She also noted a waiver has been signed to allow EMT personnel to help at vaccination sites across the state, so nurses and doctors can be re-deployed back to the hospital and long-term care settings.

Gov. Phil Murphy said “the staffing challenges, to use a technical term, bad. It’s bad in both hospitals and long-term care.”

Field hospitals back on the drawing board

Persichilli said there are also discussions about setting up field hospitals, similar to what happened in April 2020, so existing medical facilities don’t become overwhelmed with COVID patients.

She said if field hospitals are needed, they will be set up next to existing hospital campuses, not at some remote location, to maximize available staff in both settings.

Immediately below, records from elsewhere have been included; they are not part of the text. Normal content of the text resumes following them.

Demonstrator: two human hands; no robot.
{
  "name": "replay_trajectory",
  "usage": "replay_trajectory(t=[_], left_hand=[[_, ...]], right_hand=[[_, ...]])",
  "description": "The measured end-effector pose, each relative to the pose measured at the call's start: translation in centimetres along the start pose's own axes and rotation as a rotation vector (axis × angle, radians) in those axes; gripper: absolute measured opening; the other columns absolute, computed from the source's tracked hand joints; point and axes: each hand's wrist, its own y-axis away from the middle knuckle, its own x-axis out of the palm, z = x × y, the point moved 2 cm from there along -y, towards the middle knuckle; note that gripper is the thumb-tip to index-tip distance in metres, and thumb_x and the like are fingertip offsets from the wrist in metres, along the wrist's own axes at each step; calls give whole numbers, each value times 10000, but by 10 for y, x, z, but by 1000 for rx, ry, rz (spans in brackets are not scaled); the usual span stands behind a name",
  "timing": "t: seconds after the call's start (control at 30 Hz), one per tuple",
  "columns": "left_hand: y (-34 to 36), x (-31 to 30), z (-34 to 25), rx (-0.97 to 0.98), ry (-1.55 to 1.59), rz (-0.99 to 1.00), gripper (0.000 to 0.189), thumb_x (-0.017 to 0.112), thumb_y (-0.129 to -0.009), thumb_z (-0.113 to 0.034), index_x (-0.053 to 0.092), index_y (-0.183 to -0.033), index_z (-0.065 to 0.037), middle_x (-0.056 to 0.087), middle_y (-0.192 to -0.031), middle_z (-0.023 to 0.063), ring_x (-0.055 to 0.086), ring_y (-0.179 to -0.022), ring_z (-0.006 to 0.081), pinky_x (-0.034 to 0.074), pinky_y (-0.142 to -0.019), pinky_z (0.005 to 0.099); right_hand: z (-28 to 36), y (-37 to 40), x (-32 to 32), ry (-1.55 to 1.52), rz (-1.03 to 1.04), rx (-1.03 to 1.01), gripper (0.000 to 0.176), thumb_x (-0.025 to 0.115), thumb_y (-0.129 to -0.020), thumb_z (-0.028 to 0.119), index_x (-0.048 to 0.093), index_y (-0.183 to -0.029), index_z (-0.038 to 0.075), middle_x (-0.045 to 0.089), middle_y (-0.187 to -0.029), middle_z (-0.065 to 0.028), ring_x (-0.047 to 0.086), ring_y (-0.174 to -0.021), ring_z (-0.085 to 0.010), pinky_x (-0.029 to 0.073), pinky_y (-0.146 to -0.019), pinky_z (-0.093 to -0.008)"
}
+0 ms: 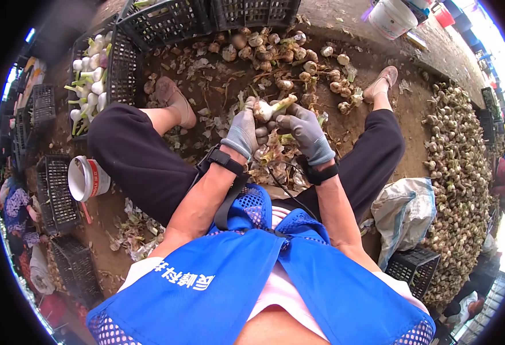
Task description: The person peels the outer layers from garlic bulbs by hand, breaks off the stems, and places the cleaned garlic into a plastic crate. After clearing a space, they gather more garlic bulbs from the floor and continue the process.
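Between my two gloved hands is a garlic bulb (pixel 262 111), whitish, its pale green stem pointing to the right. My left hand (pixel 244 131), in a grey glove, is closed around the root side of the bulb. My right hand (pixel 307 131), gloved the same way, has its fingers curled against the bulb's lower side, near the stem. Whether the right hand holds anything else is hidden. Loose papery garlic skins (pixel 272 158) lie below the hands. Beyond them, several unpeeled garlic bulbs (pixel 275 52) are spread on the soil.
A black crate (pixel 123 66) with cleaned garlic stands at the left, with more black crates (pixel 166 26) ahead. A white bucket (pixel 89 178) lies tilted by my left knee. On the right are a big garlic pile (pixel 459 190) and a white sack (pixel 405 213). Another person (pixel 20 210) is far left.
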Motion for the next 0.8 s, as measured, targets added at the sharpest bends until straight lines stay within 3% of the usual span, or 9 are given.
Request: replay_trajectory(t=[0.13, 0.2, 0.23, 0.27, 0.37, 0.47, 0.6, 0.63, 0.8], left_hand=[[-10, 7, 7, 209, -384, -141, 502, 378, -882, -541, 550, -1021, -90, 560, -707, 15, 400, -418, 83, 290, -343, 207], [-24, 8, 7, 1359, -836, -128, 460, 434, -879, -502, 539, -1027, -80, 569, -752, 21, 438, -443, 91, 330, -359, 210], [-9, 16, 1, 1507, -970, -69, 423, 464, -882, -458, 530, -1025, -66, 571, -744, 32, 454, -457, 80, 341, -367, 203], [6, 19, -3, 1507, -971, -70, 423, 464, -882, -458, 530, -1025, -66, 571, -744, 32, 454, -457, 80, 341, -367, 203], [23, 14, -5, 233, -153, 1, 372, 403, -902, -418, 542, -992, -84, 552, -677, 53, 416, -400, 71, 293, -319, 187], [0, -6, 4, -56, 213, 387, 373, 357, -907, -415, 546, -920, -94, 541, -624, 50, 387, -369, 81, 267, -297, 191], [-1, 2, 3, 45, -116, -80, 434, 345, -907, -470, 545, -884, -85, 572, -636, 62, 414, -376, 105, 315, -321, 204], [-22, -14, 6, 281, -322, -116, 407, 408, -904, -449, 553, -906, -68, 576, -694, 40, 491, -457, 118, 385, -354, 242], [-18, -3, 0, 978, -689, -126, 251, 586, -861, -212, 536, -985, 0, 559, -812, 3, 527, -670, 76, 465, -573, 210]], right_hand=[[-20, -1, -17, -159, -95, 21, 158, 557, -764, 20, 602, -904, -39, 635, -827, -80, 614, -696, -138, 510, -630, -269], [-22, -3, -26, 20, 83, -285, 148, 552, -767, 15, 610, -895, -33, 634, -817, -79, 614, -693, -136, 513, -625, -271], [-23, -6, -24, -33, 11, -151, 142, 544, -773, 10, 623, -885, -27, 636, -805, -75, 612, -690, -130, 506, -637, -256], [-17, -6, -20, -34, 11, -150, 142, 544, -773, 10, 623, -885, -27, 636, -805, -75, 612, -690, -130, 506, -637, -256], [2, 0, -1, -108, -34, -59, 151, 521, -787, -13, 629, -893, -21, 628, -805, -75, 602, -718, -111, 485, -655, -230], [-17, -6, -18, -99, 145, -146, 160, 510, -789, -23, 614, -911, -31, 624, -833, -75, 606, -715, -123, 486, -655, -231], [-20, -1, -16, -85, 4, -246, 161, 511, -784, -18, 586, -923, -51, 621, -842, -96, 618, -685, -175, 520, -653, -274], [-17, -1, -16, -313, -56, 3, 163, 514, -781, -17, 587, -923, -51, 622, -846, -99, 618, -689, -182, 529, -646, -293], [-12, -1, -6, -169, -145, -42, 173, 500, -787, -27, 598, -929, -44, 627, -841, -87, 608, -676, -149, 516, -626, -267]])
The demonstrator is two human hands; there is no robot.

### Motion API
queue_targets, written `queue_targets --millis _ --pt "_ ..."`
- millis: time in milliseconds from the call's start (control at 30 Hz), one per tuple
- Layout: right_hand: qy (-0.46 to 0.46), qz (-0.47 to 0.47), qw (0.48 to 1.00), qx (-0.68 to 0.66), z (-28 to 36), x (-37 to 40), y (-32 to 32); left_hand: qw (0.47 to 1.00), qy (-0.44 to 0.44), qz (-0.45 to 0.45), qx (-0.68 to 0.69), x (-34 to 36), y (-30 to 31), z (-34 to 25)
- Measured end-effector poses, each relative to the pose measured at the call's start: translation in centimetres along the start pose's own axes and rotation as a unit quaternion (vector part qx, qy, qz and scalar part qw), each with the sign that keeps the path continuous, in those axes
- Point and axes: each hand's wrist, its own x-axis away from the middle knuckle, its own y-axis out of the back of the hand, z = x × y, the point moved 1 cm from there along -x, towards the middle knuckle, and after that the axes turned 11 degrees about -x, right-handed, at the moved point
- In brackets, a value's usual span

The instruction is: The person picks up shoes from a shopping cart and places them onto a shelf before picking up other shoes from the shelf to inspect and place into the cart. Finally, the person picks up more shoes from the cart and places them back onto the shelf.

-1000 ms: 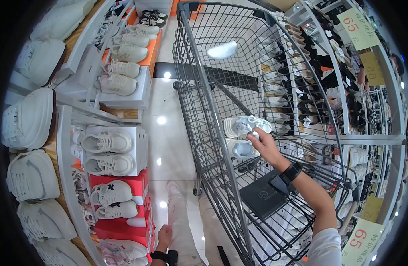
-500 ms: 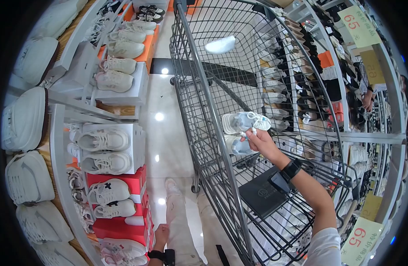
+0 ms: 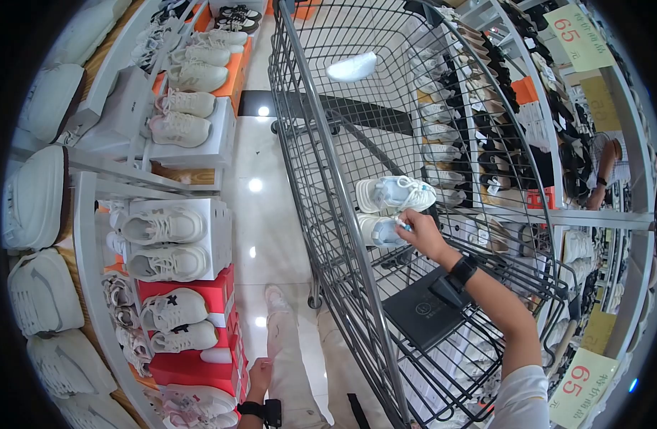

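Observation:
A pair of white sneakers with pale blue lining rests on the shopping cart, the far sneaker [image 3: 387, 194] beside the near sneaker [image 3: 378, 230]. My right hand [image 3: 422, 234] reaches over the cart from the right, its fingers pinched on the lace area of the near sneaker. A bit of white and blue shows at the fingertips; the hand covers the rest of that shoe's front. My left hand [image 3: 260, 375] hangs low beside my leg, fingers curled, with nothing seen in it, close to a red shoebox [image 3: 182, 368].
The dark wire shopping cart [image 3: 333, 157] surrounds my right arm. A white shoe-shaped item [image 3: 352, 67] lies at its far end, and a black panel [image 3: 422, 307] sits on its near part. Shoe shelves [image 3: 92, 214] line the left; a co-worker's arm [image 3: 604, 168] shows at the right.
My right hand has lowered slightly left onto the near sneaker; the white lace loop seen above its fingers has dropped. The other person's arm at the right has shifted. My left hand stays nearly still.

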Motion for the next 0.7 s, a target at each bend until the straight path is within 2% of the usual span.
queue_targets --millis 67,133,267,333,400,567,633,700 --pt "0.001 0.004 0.999 0.032 -1.0 0.1 -0.2 1.000 0.009 0.004 0.009 -0.1 -0.3 0.5" --pt "0.070 0.002 0.994 0.082 -1.7 0.3 -0.7 1.000 0.018 0.006 0.016 -0.1 -0.3 0.6" --pt "0.039 0.071 0.990 0.114 -1.6 0.4 -0.3 0.999 0.020 0.011 0.024 -0.2 0.3 0.2" --pt "0.079 0.070 0.984 0.142 -1.4 0.3 0.0 1.000 0.027 0.015 0.008 -0.5 0.0 0.9" --pt "0.085 0.085 0.982 0.145 -1.6 -0.1 0.4 1.000 0.000 0.006 0.013 -0.8 -0.2 1.6" --pt "0.109 0.132 0.977 0.129 -1.4 -1.2 0.6 0.999 0.005 0.006 0.033 -1.1 -0.5 1.4" --pt "0.191 -0.030 0.972 0.133 0.5 -2.1 0.8 0.999 0.003 0.012 0.047 -1.1 -0.4 0.7" --pt "0.171 -0.056 0.980 0.089 -0.9 -3.6 -0.2 1.000 -0.001 0.015 0.028 -1.1 -0.2 0.1"
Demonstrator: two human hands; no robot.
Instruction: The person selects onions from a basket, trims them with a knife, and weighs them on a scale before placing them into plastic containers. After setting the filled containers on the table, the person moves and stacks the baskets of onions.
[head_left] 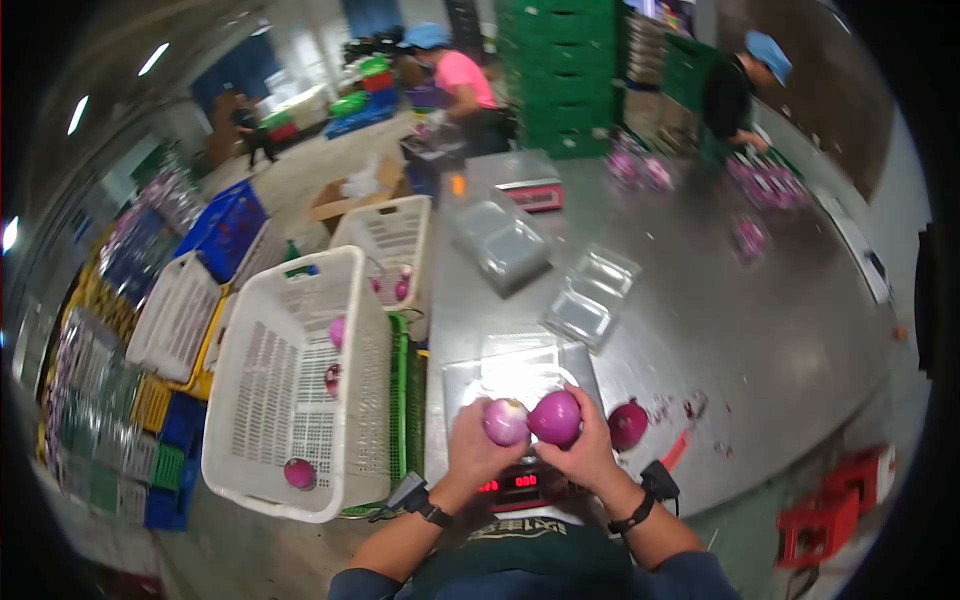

Murphy noted when the pandemic first began and New Jersey got help from many doctors and nurses from other states that did not have high case totals, but that will not happen now because the omicron variant is causing major COVID surges across the entire nation.

“Those days are over, we’re all getting clobbered, there’s nobody coming in that’s not already in here,” he said.

The governor added there are no plans to put a freeze on elective surgery statewide because some hospitals have already started postponing surgical procedures that are not absolutely necessary to free up bed space for COVID patients.

Another developing problem is that with demand for COVID testing so high, some people are going to hospital emergency rooms to get a COVID test. The appropriate place to find tests is at covid19.nj.gov

You can contact reporter David Matthau at David.Matthau@townsquaremedia.com.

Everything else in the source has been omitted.